Collecting Efficiency
The ability of a device to capture and retain particles.
Decantation
The process of removing the top layer of a fluid after the heavier material, which can be either a solid or a denser liquid, has settled.
Demineralization
The process of removing dissolved mineral salts from water.
Dense Membrane
A non-porous membrane.
Effluent
The treated substance that emerges from the filtration system.
Fluid
Any substance in a liquid, gaseous, or vapor form.
Flux
The volume or amount of a substance passing through a given unit of a membrane or filter over a specific amount of time.
Fouling
The clogging of membrane filters due to the buildup of particles on the membrane and within its pores.
Homogeneous Membrane
A membrane in which the properties remain consistent throughout the material.
Influent
The substance that enters the filtration system to be filtered.
Membrane
A thin film structure, thicker than its lateral measurements, through which substances flow as particles are chemically separated.
Osmosis
The process of passing a fluid through a membrane to increase the concentration of the fluid.
Osmotic Pressure
The hydrostatic pressure on a semi-permeable membrane caused by the process of osmosis.
Overflow
The stream of fluid that exits the cyclone through the vortex finder.
Permeability
The ability of a fluid to pass through a material.

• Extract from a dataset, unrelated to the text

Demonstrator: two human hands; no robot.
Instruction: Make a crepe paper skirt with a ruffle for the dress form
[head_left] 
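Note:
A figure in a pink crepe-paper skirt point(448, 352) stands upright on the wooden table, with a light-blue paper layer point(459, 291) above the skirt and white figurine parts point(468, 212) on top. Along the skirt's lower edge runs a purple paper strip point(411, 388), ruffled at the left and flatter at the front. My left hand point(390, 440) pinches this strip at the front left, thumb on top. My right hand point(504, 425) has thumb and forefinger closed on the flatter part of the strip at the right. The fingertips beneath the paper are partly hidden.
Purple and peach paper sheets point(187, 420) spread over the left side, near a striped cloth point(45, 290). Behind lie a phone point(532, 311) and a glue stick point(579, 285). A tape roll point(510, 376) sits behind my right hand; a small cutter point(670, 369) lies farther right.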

Filters have varying degrees of permeability that allow substances of different sizes to pass through them.
Potable Water
Water that is safe and suitable for drinking.
Ppm (Parts per Million)
A unit of measurement indicating one part per every million parts of a substance, such as air or water.
Slurry
A mixture of liquid and suspended solids.
Strainer
A filtration mechanism used to remove coarse particles from liquids. Strainers typically function as an initial filtration method before finer filters are used to remove smaller particles.
Vortex Finder
The outlet at the top of the cyclone through which overflow exits.